Show me every line in the listing that has the word "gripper".

* * * * *

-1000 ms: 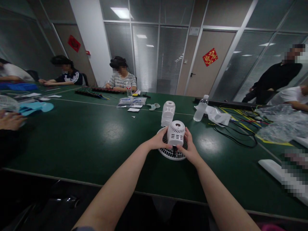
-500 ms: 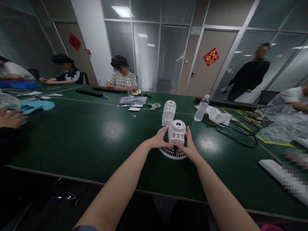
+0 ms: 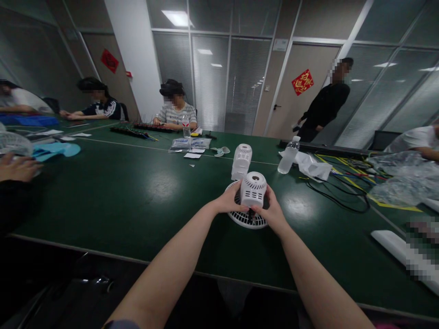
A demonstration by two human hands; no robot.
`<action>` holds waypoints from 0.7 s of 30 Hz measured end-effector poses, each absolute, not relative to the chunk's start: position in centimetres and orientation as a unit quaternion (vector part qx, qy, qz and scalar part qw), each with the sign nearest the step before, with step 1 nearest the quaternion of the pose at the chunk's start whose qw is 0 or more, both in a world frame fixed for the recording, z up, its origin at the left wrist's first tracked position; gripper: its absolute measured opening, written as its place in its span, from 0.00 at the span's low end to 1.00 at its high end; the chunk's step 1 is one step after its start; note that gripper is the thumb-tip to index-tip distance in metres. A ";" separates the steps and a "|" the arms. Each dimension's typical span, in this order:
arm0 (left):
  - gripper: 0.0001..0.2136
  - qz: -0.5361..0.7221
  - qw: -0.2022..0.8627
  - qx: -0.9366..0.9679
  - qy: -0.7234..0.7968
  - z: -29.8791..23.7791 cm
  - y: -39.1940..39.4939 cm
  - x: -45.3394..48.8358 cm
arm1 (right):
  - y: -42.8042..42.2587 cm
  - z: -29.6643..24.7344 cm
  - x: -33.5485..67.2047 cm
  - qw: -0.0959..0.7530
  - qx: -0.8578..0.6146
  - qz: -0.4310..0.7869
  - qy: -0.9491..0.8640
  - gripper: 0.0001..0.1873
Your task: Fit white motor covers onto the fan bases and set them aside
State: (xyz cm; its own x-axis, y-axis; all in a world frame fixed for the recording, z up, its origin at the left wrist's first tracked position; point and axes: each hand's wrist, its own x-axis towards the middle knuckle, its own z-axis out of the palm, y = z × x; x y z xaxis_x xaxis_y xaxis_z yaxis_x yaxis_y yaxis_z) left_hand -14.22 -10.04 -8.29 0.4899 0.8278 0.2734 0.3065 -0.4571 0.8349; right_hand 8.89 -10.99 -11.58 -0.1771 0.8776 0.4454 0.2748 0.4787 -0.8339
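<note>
Both my hands hold a white fan motor housing (image 3: 253,189) with vent slots and a round hole in its top. My left hand (image 3: 230,200) grips its left side, and my right hand (image 3: 273,211) closes on its right side, the thumbs meeting low at the front. Beneath it, a round white fan grille (image 3: 245,220) lies on the green table. A small dark part (image 3: 251,214) shows between the thumbs and the grille; its kind is unclear. Just behind stands a second white slotted housing (image 3: 242,161), upright and apart from my hands.
A water bottle (image 3: 289,155) stands right of the housings, near crumpled white plastic (image 3: 313,165) and black cables (image 3: 338,201). Plastic packets (image 3: 190,144) lie farther back. At left, another person's hand (image 3: 17,168) touches a white grille. Several people sit around; one person (image 3: 324,107) stands behind.
My hands stay on the housing with almost no movement; my right fingers seem wrapped a little closer. The standing person in the background has moved left.
</note>
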 end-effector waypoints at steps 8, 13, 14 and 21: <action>0.55 0.373 0.383 0.764 0.362 -8.5 -10.0 -14.0 | -11.5 -11.2 8.6 0.492 -0.423 0.303 -0.698 0.53; 0.55 0.383 0.386 0.764 0.348 -8.4 -10.0 -14.0 | -11.7 -11.0 8.4 0.495 -0.426 0.291 -0.699 0.52; 0.55 0.385 0.386 0.763 0.346 -8.4 -10.0 -14.0 | -11.6 -11.0 8.3 0.497 -0.424 0.291 -0.699 0.51; 0.56 0.361 0.397 0.761 0.364 -8.5 -10.0 -14.3 | -11.2 -11.4 8.4 0.496 -0.424 0.277 -0.705 0.51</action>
State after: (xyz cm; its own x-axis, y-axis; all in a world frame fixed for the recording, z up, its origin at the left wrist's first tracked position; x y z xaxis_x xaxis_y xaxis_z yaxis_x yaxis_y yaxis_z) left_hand -14.31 -9.96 -8.46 0.4742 0.8407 0.2614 0.2674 -0.4205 0.8670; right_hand 8.44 -11.25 -11.36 -0.1483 0.8733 0.4641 0.3239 0.4863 -0.8115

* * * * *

TASK SOLUTION
`<action>` holds waypoints from 0.7 s of 30 Hz measured end-effector poses, each absolute, not relative to the chunk's start: position in centimetres and orientation as a unit quaternion (vector part qx, qy, qz and scalar part qw), each with the sign nearest the step before, with step 1 nearest the quaternion of the pose at the chunk's start whose qw is 0 or more, both in a world frame fixed for the recording, z up, its origin at the left wrist's first tracked position; gripper: its absolute measured opening, written as its place in its span, from 0.00 at the span's low end to 1.00 at its high end; the chunk's step 1 is one step after its start; note that gripper is the thumb-tip to index-tip distance in metres. A ";" separates the steps and a "|" the arms. Each dimension's typical span, in this order:
  - gripper: 0.0001..0.2136
  - gripper: 0.0001..0.1873

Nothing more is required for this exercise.